--- EXERCISE AIM ---
Every line with the word "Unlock" in it should be extracted from the data that follows.

--- PROVIDED ENTRIES ---
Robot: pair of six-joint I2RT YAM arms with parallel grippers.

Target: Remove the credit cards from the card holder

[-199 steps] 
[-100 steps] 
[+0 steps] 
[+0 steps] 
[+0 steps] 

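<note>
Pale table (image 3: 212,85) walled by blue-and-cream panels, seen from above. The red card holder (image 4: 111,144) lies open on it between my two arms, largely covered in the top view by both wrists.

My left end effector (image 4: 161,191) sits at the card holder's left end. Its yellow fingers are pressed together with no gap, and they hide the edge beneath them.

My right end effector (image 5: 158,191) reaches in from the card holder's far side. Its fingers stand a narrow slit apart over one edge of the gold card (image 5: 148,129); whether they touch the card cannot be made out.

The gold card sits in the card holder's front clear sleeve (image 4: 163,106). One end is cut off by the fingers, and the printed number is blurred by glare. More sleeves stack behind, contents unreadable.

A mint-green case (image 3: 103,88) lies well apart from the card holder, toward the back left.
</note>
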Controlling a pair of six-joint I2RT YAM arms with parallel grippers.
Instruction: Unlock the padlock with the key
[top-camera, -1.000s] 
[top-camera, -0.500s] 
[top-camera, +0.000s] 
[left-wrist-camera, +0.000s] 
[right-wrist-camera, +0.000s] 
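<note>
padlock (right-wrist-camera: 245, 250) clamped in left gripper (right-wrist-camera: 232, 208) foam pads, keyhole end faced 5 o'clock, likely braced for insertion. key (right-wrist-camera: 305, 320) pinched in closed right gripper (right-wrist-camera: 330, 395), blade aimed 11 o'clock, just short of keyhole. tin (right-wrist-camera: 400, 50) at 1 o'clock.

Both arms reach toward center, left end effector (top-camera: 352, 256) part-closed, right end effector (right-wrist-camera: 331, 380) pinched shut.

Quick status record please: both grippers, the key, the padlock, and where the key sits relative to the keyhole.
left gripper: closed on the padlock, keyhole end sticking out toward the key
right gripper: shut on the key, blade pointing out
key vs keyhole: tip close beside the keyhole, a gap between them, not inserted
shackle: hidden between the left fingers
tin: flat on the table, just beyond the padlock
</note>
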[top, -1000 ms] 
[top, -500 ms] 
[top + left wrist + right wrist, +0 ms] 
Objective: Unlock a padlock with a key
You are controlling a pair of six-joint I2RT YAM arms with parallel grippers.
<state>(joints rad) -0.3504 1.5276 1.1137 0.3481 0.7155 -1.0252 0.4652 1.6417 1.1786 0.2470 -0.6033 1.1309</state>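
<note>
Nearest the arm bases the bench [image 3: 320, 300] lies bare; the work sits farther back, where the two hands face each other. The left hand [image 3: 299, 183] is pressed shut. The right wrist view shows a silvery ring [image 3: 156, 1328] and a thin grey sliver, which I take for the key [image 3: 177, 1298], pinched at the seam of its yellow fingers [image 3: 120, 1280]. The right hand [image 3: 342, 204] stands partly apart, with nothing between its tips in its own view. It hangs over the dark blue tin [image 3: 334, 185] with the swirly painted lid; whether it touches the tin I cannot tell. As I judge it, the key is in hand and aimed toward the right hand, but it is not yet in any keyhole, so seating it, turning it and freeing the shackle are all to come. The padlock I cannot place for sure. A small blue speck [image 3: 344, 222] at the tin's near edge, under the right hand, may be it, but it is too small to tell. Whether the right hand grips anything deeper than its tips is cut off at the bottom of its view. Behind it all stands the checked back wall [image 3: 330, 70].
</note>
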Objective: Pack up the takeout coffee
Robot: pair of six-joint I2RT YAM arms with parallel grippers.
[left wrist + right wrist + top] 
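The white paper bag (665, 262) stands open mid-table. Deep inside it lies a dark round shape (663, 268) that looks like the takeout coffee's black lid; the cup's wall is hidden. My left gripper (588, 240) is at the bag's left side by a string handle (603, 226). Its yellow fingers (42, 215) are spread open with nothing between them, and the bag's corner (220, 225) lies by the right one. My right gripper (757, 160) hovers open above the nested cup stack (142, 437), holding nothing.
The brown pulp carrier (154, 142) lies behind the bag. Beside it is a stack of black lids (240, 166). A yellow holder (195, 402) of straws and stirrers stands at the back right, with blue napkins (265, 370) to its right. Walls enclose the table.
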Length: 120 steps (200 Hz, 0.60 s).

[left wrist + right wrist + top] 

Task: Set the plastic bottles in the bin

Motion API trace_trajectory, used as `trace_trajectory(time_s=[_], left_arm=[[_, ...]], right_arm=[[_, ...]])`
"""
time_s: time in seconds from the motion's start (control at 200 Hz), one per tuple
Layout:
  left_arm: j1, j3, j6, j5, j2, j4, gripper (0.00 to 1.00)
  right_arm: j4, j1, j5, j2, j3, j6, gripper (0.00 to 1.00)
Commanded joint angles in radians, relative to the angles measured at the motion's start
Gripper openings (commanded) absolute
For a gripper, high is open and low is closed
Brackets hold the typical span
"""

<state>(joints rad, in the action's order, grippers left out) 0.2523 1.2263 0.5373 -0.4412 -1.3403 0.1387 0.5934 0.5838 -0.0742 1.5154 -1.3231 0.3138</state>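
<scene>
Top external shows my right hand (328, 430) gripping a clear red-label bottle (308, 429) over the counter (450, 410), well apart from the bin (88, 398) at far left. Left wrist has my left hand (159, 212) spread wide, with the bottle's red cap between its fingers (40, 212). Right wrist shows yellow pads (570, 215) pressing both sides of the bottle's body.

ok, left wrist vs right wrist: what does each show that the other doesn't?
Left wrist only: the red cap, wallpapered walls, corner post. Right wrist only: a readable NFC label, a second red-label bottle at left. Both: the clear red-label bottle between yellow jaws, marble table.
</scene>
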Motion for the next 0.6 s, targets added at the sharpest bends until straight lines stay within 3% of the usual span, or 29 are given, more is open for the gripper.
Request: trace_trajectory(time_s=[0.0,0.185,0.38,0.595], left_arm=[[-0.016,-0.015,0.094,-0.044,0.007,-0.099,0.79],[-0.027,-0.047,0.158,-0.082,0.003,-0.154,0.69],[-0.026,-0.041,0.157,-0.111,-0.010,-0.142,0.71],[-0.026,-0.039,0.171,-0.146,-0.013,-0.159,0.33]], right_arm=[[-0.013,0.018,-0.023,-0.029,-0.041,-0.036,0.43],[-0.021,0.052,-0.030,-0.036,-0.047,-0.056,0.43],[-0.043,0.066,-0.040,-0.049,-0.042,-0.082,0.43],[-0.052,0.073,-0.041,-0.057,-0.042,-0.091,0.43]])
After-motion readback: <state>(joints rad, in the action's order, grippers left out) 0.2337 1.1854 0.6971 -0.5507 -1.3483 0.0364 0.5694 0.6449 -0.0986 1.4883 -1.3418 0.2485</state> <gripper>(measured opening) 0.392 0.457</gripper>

--- SOLUTION TO THIS PROBLEM ---
Instruction: Unlock the padlock with the key
Objective: Unlock a padlock with a key

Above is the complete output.